One of my open questions from Implementing MD2 in Rust was how the PI_SUBST s-box in appendiex 3 was generated. Some follow-up searching led me to a crypto stack exchange post with a response from someone who emailed Ron Rivest to get the answer. Additionally ryanc was super helpful in providing a python implementation of that explanation.

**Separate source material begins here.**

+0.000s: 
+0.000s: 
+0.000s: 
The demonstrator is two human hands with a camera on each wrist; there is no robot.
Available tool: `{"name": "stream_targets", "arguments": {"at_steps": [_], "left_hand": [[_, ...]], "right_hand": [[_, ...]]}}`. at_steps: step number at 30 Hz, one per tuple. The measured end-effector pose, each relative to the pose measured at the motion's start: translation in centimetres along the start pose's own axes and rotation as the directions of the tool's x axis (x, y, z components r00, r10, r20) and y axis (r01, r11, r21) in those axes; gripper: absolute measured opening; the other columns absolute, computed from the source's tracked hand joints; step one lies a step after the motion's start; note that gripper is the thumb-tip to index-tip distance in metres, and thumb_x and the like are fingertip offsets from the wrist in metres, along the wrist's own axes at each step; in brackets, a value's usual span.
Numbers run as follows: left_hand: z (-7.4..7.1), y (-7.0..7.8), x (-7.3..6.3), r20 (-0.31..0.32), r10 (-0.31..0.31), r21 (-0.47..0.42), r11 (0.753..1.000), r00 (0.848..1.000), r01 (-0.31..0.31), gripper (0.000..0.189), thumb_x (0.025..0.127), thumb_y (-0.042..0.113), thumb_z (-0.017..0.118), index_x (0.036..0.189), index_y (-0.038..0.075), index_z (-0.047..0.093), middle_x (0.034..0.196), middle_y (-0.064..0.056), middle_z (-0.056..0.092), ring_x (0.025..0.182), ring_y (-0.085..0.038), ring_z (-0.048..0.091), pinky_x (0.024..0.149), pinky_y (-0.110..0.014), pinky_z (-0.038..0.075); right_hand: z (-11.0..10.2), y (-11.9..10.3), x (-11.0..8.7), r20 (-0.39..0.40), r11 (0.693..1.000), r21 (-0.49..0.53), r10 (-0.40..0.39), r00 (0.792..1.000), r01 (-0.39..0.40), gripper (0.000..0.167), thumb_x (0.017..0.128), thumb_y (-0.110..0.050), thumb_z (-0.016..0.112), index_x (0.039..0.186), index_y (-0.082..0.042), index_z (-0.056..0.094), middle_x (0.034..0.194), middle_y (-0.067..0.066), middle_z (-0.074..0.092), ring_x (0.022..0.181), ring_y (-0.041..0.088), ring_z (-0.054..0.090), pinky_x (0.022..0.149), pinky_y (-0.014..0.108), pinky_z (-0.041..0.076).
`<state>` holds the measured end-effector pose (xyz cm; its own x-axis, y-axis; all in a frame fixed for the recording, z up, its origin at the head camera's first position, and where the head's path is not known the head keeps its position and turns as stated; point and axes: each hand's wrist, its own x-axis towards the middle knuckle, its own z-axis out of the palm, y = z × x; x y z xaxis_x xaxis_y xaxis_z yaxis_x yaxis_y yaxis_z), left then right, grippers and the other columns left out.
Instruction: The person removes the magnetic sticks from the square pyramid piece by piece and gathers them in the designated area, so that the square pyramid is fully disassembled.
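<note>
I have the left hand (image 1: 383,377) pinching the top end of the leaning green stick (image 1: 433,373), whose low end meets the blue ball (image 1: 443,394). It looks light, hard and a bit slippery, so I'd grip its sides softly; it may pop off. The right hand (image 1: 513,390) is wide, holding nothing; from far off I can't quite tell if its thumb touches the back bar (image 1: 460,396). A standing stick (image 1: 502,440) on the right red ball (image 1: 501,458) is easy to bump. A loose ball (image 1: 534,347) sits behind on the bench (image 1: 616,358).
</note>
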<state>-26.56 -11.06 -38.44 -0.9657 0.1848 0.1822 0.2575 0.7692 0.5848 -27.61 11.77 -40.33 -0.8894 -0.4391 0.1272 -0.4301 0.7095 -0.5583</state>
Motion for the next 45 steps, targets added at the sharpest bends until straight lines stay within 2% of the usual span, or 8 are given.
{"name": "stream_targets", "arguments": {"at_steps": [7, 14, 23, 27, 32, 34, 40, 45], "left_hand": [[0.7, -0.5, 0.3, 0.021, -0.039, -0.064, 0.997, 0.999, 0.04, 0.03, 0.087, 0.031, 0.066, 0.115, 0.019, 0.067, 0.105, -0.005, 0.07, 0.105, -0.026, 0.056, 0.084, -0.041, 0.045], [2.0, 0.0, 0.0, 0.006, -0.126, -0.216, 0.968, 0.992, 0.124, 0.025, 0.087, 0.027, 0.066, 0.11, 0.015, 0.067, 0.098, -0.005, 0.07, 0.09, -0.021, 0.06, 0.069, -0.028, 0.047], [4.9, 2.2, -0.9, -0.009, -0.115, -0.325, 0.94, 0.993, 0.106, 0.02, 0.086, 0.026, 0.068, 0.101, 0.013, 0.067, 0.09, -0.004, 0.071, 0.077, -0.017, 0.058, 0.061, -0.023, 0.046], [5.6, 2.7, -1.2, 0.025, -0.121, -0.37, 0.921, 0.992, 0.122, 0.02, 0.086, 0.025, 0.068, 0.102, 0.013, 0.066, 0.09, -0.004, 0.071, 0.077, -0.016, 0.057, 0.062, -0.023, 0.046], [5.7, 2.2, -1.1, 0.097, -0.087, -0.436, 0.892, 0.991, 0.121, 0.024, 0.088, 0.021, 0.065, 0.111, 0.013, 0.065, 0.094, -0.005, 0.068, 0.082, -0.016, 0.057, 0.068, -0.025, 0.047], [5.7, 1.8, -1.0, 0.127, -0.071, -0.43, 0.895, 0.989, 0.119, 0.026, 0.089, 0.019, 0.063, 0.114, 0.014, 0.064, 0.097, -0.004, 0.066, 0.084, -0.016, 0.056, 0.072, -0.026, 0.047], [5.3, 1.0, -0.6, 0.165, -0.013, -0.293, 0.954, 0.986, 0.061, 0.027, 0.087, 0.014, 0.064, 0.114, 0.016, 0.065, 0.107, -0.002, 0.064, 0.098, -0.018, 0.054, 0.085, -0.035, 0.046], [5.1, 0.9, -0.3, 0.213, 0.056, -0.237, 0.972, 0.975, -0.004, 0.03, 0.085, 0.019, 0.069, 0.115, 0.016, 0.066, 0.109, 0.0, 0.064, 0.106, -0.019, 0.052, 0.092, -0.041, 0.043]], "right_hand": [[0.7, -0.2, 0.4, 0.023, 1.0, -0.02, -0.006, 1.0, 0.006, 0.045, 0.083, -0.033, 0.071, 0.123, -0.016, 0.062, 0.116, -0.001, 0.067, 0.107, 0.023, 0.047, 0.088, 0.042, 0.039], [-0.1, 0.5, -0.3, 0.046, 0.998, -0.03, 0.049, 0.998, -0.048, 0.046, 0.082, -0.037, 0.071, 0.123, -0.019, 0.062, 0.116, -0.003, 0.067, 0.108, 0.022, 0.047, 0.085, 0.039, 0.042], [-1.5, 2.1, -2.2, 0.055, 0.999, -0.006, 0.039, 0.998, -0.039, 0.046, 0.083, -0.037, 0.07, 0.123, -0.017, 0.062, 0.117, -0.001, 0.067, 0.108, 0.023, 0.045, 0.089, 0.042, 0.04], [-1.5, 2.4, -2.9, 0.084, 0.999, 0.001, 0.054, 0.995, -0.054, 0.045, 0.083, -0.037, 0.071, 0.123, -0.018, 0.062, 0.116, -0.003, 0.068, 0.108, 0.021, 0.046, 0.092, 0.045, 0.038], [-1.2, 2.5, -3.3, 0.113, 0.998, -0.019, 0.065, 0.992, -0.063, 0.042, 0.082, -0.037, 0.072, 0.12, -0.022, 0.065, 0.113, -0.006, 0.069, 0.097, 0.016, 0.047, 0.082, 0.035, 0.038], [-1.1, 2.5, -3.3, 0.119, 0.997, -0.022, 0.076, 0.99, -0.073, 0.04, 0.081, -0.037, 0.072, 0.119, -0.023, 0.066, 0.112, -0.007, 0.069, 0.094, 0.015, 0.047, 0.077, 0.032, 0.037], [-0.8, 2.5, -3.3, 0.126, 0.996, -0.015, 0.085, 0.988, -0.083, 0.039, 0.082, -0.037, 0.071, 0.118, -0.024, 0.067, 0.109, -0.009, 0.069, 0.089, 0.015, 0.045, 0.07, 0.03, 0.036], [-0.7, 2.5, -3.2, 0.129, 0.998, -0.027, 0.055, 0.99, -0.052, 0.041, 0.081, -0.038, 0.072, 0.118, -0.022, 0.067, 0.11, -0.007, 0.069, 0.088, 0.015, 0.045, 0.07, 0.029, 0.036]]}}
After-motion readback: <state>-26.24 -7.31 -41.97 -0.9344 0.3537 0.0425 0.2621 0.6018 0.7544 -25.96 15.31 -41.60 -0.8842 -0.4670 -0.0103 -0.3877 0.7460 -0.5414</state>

Now I generally don’t use python but I do know ruby so to try and understand what is going on I ported it to force myself to type everything out.

#!/usr/bin/env ruby

S = (0..255).to_a

# First 722 digits of pi
$PI = "31415926535897932384626433832795028841971693993751058209749445923078164062862089986280348253421170679821480865132823066470938446095505822317253594081284811174502841027019385211055596446229489549303819644288109756659334461284756482337867831652712019091456485669234603486104543266482133936072602491412737245870066063155881748815209209628292540917153643678925903600113305305488204665213841469519415116094330572703657595919530921861173819326117931051185480744623799627495673518857527248912279381830119491298336733624406566430860213949463952247371907021798609437027705392171762931767523846748184676694051320005681271452635608277857713427577896091736371787214684409012249534301465495853710507922796892589235420199561121290219608".chars.map(&:to_i)

def rnd(n)
  if n <= 10
    x = $PI.shift
    y = 10
  elsif n <= 100
    x = $PI.shift(2).join.to_i
    y = 100
  elsif
    x = $PI.shift(3).join.to_i
    y = 1000
  end
  
  if x < (n * (y / n))
    return x % n
  else
    return rnd(n)
  end
end

(1..255).each do |i|
  j = rnd(i+1)
  S[j], S[i] = S[i], S[j]
end

puts S.join(',')

Which gives us some output that looks like

❯ ruby gen.rb
41,46,67,201,162,216,124,1,61,54,84,161,236,240,6,19,98,167,5,243,192,199,115,140,152,147,43,217,188,76,130,202,30,155,87,60,253,212,224,22,103,66,111,24,138,23,229,18,190,78,196,214,218,158,222,73,160,251,245,142,187,47,238,122,169,104,121,145,21,178,7,63,148,194,16,137,11,34,95,33,128,127,93,154,90,144,50,39,53,62,204,231,191,247,151,3,255,25,48,179,72,165,181,209,215,94,146,42,172,86,170,198,79,184,56,210,150,164,125,182,118,252,107,226,156,116,4,241,69,157,112,89,100,113,135,32,134,91,207,101,230,45,168,2,27,96,37,173,174,176,185,246,28,70,97,105,52,64,126,15,85,71,163,35,221,81,175,58,195,92,249,206,186,197,234,38,44,83,13,110,133,40,132,9,211,223,205,244,65,129,77,82,106,220,55,200,108,193,171,250,36,225,123,8,12,189,177,74,120,136,149,139,227,99,232,109,233,203,213,254,59,0,29,57,242,239,183,14,102,88,208,228,166,119,114,248,235,117,75,10,49,68,80,180,143,237,31,26,219,153,141,51,159,17,131,20

Which matches the output in the RFC.

This should be fairly straight forward to add to our existing rust code and see if our tests continue to pass.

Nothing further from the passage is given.